Robot revolution ramps up

11 September 2005



While robotic equipment has been widely used in the car industry and heavy engineering applications for over 30 years, the packaging sector has traditionally been slower to embrace it. However there are signs the situation is changing. Jonathan Baillie reports


David Marshall, business manager, robotics at ABB Manufacturing Automation, a leading UK robot supplier, believes the biggest driver behind the increasing packaging sector take-up of robots in the last 3-5 years has been the need for manufacturing and packaging operations to become leaner, meaner and faster to satisfy increasingly demanding retailer deadlines.

This constant challenge will often mean installing a robot to speed up labour-intensive, repetitive tasks like placing biscuit packs into corrugated cases – jobs previously undertaken manually more slowly and with potentially more breakage by hand or by "conventional" end-of-line machinery.

Marshall says: "Robots also offer significant health and safety advantages by taking on tedious, repetitive assembly and filling procedures where employee concentration can lapse."

Traditionally, like many of its competitors, ABB Manufacturing Automation has seen much of the demand for its robotic equipment from the automotive sector (this still accounts for over 70% of its sales). "Packaging is not yet a major focus for us in the UK," concedes Marshall. "However, its importance is growing, particularly as a significant UK car manufacturing industry no longer exists."

Marshall believes that, until a few years ago, the high cost of robotics was the main deterrent to packaging and processing operations investing in this machinery.

However, as prices have (in some cases) halved and retailer customers demanded faster delivery, smaller batch sizes, and lower prices, brand owners and their packer-fillers have increasingly recognised robotics' benefits will outweigh their costs.

ABB has an extensive robot portfolio, selling many of its systems via channel partners Sewtec, Bradman Lake, AEW Delford, RTS, Robotic Solutions and Luma Automation.

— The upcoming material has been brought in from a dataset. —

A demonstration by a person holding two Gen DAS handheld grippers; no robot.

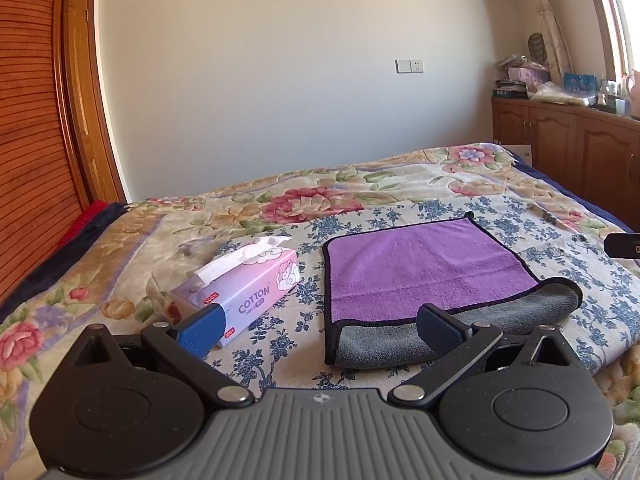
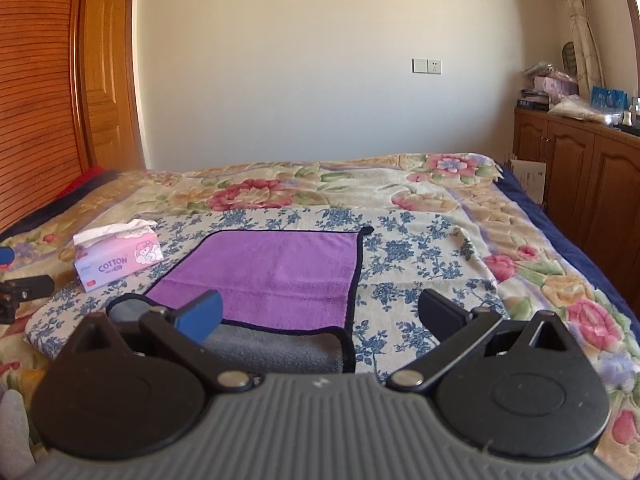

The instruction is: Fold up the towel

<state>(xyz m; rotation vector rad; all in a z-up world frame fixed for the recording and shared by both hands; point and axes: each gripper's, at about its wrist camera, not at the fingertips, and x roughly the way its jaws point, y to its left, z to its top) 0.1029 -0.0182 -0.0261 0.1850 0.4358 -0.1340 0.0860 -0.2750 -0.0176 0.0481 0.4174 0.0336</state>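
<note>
Bed [image 1: 120,240]: floral cover, tissue box [image 1: 244,284] beside towel.
Towel [image 1: 424,268]: purple, near edge rolled — grey underside up.
Left gripper [image 1: 320,326]: jaws wide, empty.
Right gripper [image 2: 320,316]: jaws wide, empty.

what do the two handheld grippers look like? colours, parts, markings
Both look alike. The left gripper and right gripper each have a ribbed grey body with a small emblem at its centre, two round black side housings with triangular cut-outs, black linkage arms on silver rivets, and blue textured finger pads. No cables or sleeves show.
</note>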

One highly successful ABB packaging robot is the FlexPicker pick and place system, comprising the IRB 340 industrial parallel-arm robot, controller, dedicated PickMaster software and vision system. The system can operate at more than 150 picking cycles/min, with the snackfood industry's numerous product variants, high throughput and tough product handling challenges making it a particularly successful FlexPicker market.

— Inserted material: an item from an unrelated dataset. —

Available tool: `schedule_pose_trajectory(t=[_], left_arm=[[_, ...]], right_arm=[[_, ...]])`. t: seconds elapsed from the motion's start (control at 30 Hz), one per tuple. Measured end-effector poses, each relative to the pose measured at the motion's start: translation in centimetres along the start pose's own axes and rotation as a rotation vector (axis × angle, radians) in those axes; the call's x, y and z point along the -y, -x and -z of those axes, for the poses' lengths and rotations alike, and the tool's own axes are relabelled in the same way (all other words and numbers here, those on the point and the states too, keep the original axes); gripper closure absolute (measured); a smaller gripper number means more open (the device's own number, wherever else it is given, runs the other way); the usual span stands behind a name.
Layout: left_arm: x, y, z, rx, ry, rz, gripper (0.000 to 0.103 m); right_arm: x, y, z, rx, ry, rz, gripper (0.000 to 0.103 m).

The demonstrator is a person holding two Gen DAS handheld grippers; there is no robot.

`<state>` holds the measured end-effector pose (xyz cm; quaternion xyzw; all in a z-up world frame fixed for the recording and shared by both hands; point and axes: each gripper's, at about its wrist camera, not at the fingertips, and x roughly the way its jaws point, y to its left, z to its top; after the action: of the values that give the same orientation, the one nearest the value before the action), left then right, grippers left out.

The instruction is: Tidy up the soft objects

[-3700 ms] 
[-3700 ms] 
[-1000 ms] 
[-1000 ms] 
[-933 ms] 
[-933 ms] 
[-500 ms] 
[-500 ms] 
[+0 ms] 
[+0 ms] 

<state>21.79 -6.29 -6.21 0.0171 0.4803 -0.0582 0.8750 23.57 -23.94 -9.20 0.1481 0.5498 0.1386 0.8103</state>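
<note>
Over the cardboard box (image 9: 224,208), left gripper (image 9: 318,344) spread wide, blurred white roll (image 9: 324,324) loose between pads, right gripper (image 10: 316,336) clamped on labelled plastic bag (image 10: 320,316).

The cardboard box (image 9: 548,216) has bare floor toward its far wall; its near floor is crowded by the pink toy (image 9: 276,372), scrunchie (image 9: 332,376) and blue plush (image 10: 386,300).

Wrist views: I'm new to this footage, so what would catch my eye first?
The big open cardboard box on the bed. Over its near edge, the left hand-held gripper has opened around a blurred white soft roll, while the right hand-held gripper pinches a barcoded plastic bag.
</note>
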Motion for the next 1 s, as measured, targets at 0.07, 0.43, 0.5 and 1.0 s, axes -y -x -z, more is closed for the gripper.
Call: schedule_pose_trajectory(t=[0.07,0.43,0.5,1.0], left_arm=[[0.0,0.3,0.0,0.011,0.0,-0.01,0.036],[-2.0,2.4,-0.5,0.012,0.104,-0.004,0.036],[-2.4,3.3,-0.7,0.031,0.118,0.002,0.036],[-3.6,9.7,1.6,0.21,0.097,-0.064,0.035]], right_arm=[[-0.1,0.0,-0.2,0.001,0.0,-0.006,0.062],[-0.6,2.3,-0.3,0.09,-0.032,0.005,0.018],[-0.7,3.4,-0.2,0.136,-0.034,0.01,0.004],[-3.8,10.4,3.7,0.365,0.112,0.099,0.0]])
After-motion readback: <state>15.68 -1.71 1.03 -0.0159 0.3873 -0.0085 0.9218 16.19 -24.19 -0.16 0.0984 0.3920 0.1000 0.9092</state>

J&J Snack Foods of Pennsauken, New Jersey, which reportedly runs the world's largest soft pretzel factory, producing 2.1M pretzels a day, has installed five IRB340 robots to package its frozen, soft pretzels, increasing efficiency, reducing labour costs and on-the-job injuries and improving hygiene.

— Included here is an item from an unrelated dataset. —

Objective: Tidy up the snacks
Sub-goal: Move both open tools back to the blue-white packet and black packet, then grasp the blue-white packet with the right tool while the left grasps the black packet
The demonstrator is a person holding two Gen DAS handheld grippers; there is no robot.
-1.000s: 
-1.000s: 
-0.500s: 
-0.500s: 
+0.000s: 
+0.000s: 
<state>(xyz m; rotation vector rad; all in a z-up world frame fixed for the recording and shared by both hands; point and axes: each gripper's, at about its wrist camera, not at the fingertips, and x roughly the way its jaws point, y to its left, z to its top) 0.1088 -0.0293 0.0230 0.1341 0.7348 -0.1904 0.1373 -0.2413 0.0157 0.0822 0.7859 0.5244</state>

The "value added" complete line includes a resealable bagging unit integrated into the system by JLS Automation Systems and Robotics of York, Pennsylvania. "We previously had a very labour-intensive operation and were doing everything manually," says Phillip Heffelfinger, J&J's director of engineering.

"Before the robots' installation, workers had manually sorted and picked the pretzels, inserted salt packets and coupons and packaged the product. Now the number of people needed per shift has been almost halved."

The soft pretzels leave the freezer on a continuous conveyor, where brushes ensure they travel in a single layer. A second, faster belt ensures an even spread, after which they are rolled beneath a high speed camera. The image is sent to a computer where the PickMaster software scans for pretzel quality and position on the belt and, in "fractions of a second", gives the robots detailed instructions about handling each pretzel.

The robot's gripper fingers pick and sort the randomly located pretzels as they come down the belt. The IRB 340 can pick up and toss out defective pretzels or place them in a consistent orientation on the parallel, lugged conveyor. Together, J&J's two vision cells and five robots can pick and place 250 pretzels/min.

Palletising robots are also a key ABB product area. Interpack saw the company introduce the IRB660, a dedicated palletising robot combining an extremely rapid cycle time with a 3.15m reach and 250kg payload, making it ideal for palletising bags, boxes, crates, bottles "and more". The IRB 660 can service up to four infeed conveyors, two pallet stacks, one slip-sheet stack and four palletising outfeed lines.

Cermex UK, UK subsidiary of French end-of-line packaging machinery specialist Cermex, is one of growing number of companies supplying both "conventional" and robotic packaging equipment.

Md Dick South admits that, with a high speed robotic case packer likely to cost "at least £200,000", robotic equipment is still seen as "too expensive" by some. However, countering this is the robots' "much greater flexibility" over conventional machines and ability to handle a wider range of product.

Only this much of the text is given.